Его размышления прервал приход секретаря, сообщившего, что совет уже собрался и его ждут. Тяжелой походкой Витте направился на встречу с коллегами. В то время когда он покинул свой кабинет, во дворец вошла кормилица, одетая по французской моде и нагруженная свертками. Осанистый консьерж, грудь которого была увешана медалями, поднял голову от газеты, снял пенсне и в удивлении уставился на вошедшую. Она просила проводить ее к графу Витте; помощники его превосходительства консьержа уже собирались выпроводить ее, когда вмешался один из служителей министра, проведший у него уже многие годы.
– Постойте, – сказал он, – это же Татьяна, кормилица внука его превосходительства. Нужно как можно скорее сообщить ему, ведь графини нет.
Тон консьержа мгновенно переменился.
С бесконечной почтительностью кормилицу провели в маленькую приемную у кабинета министра и попросили ее там подождать.
Простая крестьянка из Псковской губернии сидела в кресле в Зимнем дворце, где во время приездов в Петербург жил сам царь. Когда-то она, наверно, умерла бы от страха, а теперь спокойно осматривалась вокруг. Она уже столько всего повидала: чужие страны, города, моря, где пенные волны походили на горы, поезда, которые неслись так быстро, что от одной мысли об этом кружилась голова.
Она разложила вокруг свои многочисленные свертки с брюссельскими покупками и принялась их пересчитывать. Здесь были сарафаны из шелестящего шелка, там ткань на парадный костюм для ее мужа Егора. И, наконец, самое ценное, в тройной обертке, – ботинки из желтой кожи, в точности такие, как носила летом ее госпожа. Вот будет радость, когда на день святых Петра и Павла, престольный праздник в их деревне, она пойдет в них на службу! Пока она предавалась этим мечтам, служитель Карасёв говорил дежурному чиновнику:
– Мне необходимо любой ценой переговорить с председателем совета по срочному делу. Я знаю, что он будет очень рассержен, если я ему не сообщу об этом.
Он вошел на цыпочках в зал заседания совета. Прения были бурными. Председатель был в плохом настроении и нервно крутил в руках карандаш. Карасёв осторожно приблизился к нему и прошептал на ухо:
– Только что приехала Татьяна; она ожидает в кабинете вашего превосходительства.
При этих словах лицо Витте преобразилось.
Он обратился к коллегам:
– Позвольте мне отлучиться на секунду? Меня зовут к телефону по делу высочайшей важности; я вернусь через несколько минут.
Он поспешно вышел.

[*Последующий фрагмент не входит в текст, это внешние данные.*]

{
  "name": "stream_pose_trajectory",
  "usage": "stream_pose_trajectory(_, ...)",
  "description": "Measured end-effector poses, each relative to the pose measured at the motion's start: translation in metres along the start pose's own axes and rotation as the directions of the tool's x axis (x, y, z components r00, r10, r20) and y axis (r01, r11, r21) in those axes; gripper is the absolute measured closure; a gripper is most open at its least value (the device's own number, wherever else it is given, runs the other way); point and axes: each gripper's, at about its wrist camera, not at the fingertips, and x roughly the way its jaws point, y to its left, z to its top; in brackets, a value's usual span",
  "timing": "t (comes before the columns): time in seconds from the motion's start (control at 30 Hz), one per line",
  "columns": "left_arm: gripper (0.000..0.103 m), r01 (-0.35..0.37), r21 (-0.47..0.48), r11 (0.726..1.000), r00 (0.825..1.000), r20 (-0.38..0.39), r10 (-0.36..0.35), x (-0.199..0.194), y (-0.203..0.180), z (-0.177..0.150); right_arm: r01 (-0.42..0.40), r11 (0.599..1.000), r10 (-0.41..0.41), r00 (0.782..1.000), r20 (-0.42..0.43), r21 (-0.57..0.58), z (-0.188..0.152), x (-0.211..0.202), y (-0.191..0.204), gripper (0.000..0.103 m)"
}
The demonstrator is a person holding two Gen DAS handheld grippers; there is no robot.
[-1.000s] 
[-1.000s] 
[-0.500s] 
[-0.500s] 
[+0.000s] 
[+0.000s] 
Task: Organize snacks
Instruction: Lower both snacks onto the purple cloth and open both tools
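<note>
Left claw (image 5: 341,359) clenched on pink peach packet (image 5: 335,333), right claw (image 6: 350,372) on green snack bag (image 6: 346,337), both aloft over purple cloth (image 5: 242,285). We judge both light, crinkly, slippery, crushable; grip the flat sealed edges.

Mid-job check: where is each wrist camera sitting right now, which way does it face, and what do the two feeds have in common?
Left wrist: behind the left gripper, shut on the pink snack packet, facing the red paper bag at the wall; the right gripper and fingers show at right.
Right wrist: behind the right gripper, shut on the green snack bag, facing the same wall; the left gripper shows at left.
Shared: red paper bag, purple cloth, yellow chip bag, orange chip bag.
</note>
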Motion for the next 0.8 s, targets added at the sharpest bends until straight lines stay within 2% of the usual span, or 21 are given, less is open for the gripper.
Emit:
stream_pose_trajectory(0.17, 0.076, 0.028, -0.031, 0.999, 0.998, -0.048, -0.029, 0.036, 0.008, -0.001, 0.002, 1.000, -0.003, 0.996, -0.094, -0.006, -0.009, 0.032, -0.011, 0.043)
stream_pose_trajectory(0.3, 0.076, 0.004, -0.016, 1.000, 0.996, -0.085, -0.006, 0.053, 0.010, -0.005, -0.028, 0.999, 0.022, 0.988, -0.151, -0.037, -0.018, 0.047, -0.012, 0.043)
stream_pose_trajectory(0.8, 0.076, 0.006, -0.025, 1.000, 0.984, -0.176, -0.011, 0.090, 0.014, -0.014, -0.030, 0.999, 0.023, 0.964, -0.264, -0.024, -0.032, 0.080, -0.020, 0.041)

Его походка стала легкой. Дежурные чиновники, трепетавшие перед лицом властного начальника, не могли понять, что же произошло. Государственный муж почти бежал навстречу Татьяне, и это было выше их понимания.
Она приехала из Брюсселя, она рассталась с Лёвой три дня назад. Он нашел ее среди разложенных свертков. Он чуть не расцеловал ее на радостях и стал забрасывать вопросами с такой поспешностью, что она не знала, как ей вставить слово. Вдруг она подняла одну из своих многочисленных юбок и из-под третьей, фланелевой в зеленую клетку, с победным видом извлекла пару детских туфелек из кремового шевро, которые вручила дедушке. У сурового мужчины на глазах выступили слезы.
Он прижал к сердцу туфельки с потертыми подошвами. Они были на Лёве, на его маленьких ножках, которыми он ходил по земле. Он быстро положил их в карман и взволнованно велел проводить Татьяну в его апартаменты. Он считал минуты, отделявшие его от момента, когда он сможет наконец спокойно поговорить о своем внуке с этой простой девушкой, которая тоже любила малыша. О, с какой нежностью он смотрел на нее… Отныне эти детские туфельки были его реликвией.